Data items:
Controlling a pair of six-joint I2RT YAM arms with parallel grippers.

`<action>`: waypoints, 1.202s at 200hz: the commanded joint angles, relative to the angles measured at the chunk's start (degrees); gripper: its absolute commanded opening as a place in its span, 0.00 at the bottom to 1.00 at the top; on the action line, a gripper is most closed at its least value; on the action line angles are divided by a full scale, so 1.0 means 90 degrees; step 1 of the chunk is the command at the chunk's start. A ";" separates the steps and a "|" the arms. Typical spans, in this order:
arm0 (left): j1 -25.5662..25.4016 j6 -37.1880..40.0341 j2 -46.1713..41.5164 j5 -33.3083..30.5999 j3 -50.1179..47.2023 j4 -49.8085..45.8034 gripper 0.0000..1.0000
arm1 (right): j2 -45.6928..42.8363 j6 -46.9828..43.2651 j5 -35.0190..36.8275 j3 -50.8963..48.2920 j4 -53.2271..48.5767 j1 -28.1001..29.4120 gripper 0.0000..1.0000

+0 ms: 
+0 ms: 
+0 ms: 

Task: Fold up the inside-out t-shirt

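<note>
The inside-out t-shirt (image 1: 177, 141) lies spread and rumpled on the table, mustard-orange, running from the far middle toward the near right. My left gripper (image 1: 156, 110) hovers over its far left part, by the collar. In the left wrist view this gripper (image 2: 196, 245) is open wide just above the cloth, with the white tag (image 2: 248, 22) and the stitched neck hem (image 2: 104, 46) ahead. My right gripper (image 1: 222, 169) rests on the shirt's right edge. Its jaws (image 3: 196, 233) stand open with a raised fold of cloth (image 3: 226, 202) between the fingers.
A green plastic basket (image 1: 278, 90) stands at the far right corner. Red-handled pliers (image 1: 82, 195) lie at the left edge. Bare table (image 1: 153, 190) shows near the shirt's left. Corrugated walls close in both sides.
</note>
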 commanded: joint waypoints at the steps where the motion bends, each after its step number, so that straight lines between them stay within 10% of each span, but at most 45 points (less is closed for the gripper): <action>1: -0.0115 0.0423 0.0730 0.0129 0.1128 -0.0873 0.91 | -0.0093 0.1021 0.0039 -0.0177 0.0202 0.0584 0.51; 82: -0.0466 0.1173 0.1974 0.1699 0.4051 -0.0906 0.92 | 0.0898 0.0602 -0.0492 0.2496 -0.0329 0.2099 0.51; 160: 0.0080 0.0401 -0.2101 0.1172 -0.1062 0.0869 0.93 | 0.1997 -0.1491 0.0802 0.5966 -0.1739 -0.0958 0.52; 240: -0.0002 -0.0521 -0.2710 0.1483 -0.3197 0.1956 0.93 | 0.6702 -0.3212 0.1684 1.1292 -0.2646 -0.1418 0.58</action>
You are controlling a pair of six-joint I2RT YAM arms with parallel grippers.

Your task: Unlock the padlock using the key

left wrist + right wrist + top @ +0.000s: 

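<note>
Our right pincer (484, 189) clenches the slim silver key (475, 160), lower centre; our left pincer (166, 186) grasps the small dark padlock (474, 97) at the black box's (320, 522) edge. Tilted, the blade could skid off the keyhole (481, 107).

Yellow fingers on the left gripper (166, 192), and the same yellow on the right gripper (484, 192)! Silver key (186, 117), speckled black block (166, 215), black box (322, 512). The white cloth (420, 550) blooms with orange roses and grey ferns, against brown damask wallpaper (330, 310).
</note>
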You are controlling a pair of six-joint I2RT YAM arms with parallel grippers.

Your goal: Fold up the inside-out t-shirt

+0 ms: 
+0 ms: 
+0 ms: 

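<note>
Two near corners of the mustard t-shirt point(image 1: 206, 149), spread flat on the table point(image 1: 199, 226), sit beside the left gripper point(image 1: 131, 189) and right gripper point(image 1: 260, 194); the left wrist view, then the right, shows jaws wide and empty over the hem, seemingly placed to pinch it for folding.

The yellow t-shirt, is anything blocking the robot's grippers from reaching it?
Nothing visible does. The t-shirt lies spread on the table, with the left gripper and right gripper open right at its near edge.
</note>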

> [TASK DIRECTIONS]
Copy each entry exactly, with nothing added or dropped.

> [WRITTEN SOLUTION]
Controlling a pair of six-joint I2RT YAM arms with parallel grippers.

`<action>`: waypoints, 1.202s at 200hz: the commanded joint angles, relative to the angles measured at the chunk's start (degrees); gripper: its absolute commanded opening as a place in its span, 0.00 at the bottom to 1.00 at the top; on the action line, a gripper is most closed at its least value; on the action line angles are divided by a full scale, so 1.0 means 90 degrees; step 1 of the chunk is the command at the chunk's start. A ";" separates the steps and a "|" the arms. Typical spans, in this order:
arm0 (left): j1 -25.5662..25.4016 j6 -37.1880..40.0341 j2 -46.1713..41.5164 j5 -33.3083..30.5999 j3 -50.1179..47.2023 j4 -49.8085..45.8034 gripper 0.0000..1.0000
arm1 (right): j2 -45.6928..42.8363 j6 -46.9828..43.2651 j5 -35.0190..36.8275 j3 -50.8963..48.2920 j4 -53.2271..48.5767 j1 -28.1001..29.4120 gripper 0.0000..1.0000

+0 ms: 
+0 ms: 
+0 ms: 

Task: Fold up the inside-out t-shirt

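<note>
The inside-out t-shirt (image 1: 177, 141) lies spread and rumpled on the table, mustard-orange, running from the far middle toward the near right. My left gripper (image 1: 156, 110) hovers over its far left part, by the collar. In the left wrist view this gripper (image 2: 196, 245) is open wide just above the cloth, with the white tag (image 2: 248, 22) and the stitched neck hem (image 2: 104, 46) ahead. My right gripper (image 1: 222, 169) rests on the shirt's right edge. Its jaws (image 3: 196, 233) stand open with a raised fold of cloth (image 3: 226, 202) between the fingers.
A green plastic basket (image 1: 278, 90) stands at the far right corner. Red-handled pliers (image 1: 82, 195) lie at the left edge. Bare table (image 1: 153, 190) shows near the shirt's left. Corrugated walls close in both sides.
</note>
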 commanded: joint waypoints at the steps where the motion bends, each after its step number, so that straight lines between them stay within 10% of each span, but at most 45 points (less is closed for the gripper): <action>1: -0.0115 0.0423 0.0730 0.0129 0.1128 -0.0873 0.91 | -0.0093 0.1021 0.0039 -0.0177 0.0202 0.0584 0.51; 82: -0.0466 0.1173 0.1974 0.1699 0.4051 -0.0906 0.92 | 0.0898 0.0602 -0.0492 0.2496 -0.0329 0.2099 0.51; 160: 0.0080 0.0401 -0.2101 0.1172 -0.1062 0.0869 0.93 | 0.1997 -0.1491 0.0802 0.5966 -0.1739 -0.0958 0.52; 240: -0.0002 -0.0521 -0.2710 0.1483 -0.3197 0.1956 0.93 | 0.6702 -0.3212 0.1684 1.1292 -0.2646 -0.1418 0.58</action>
You are controlling a pair of six-joint I2RT YAM arms with parallel grippers.

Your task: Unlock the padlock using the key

left wrist + right wrist + top @ +0.000s: 

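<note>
Our right pincer (484, 189) clenches the slim silver key (475, 160), lower centre; our left pincer (166, 186) grasps the small dark padlock (474, 97) at the black box's (320, 522) edge. Tilted, the blade could skid off the keyhole (481, 107).

Yellow fingers on the left gripper (166, 192), and the same yellow on the right gripper (484, 192)! Silver key (186, 117), speckled black block (166, 215), black box (322, 512). The white cloth (420, 550) blooms with orange roses and grey ferns, against brown damask wallpaper (330, 310).
</note>
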You are controlling a pair of six-joint I2RT YAM arms with parallel grippers.

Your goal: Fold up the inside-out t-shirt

+0 ms: 
+0 ms: 
+0 ms: 

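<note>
Two near corners of the mustard t-shirt point(image 1: 206, 149), spread flat on the table point(image 1: 199, 226), sit beside the left gripper point(image 1: 131, 189) and right gripper point(image 1: 260, 194); the left wrist view, then the right, shows jaws wide and empty over the hem, seemingly placed to pinch it for folding.

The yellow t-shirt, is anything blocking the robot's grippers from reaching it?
Nothing visible does. The t-shirt lies spread on the table, with the left gripper and right gripper open right at its near edge.
</note>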

The required output has been given.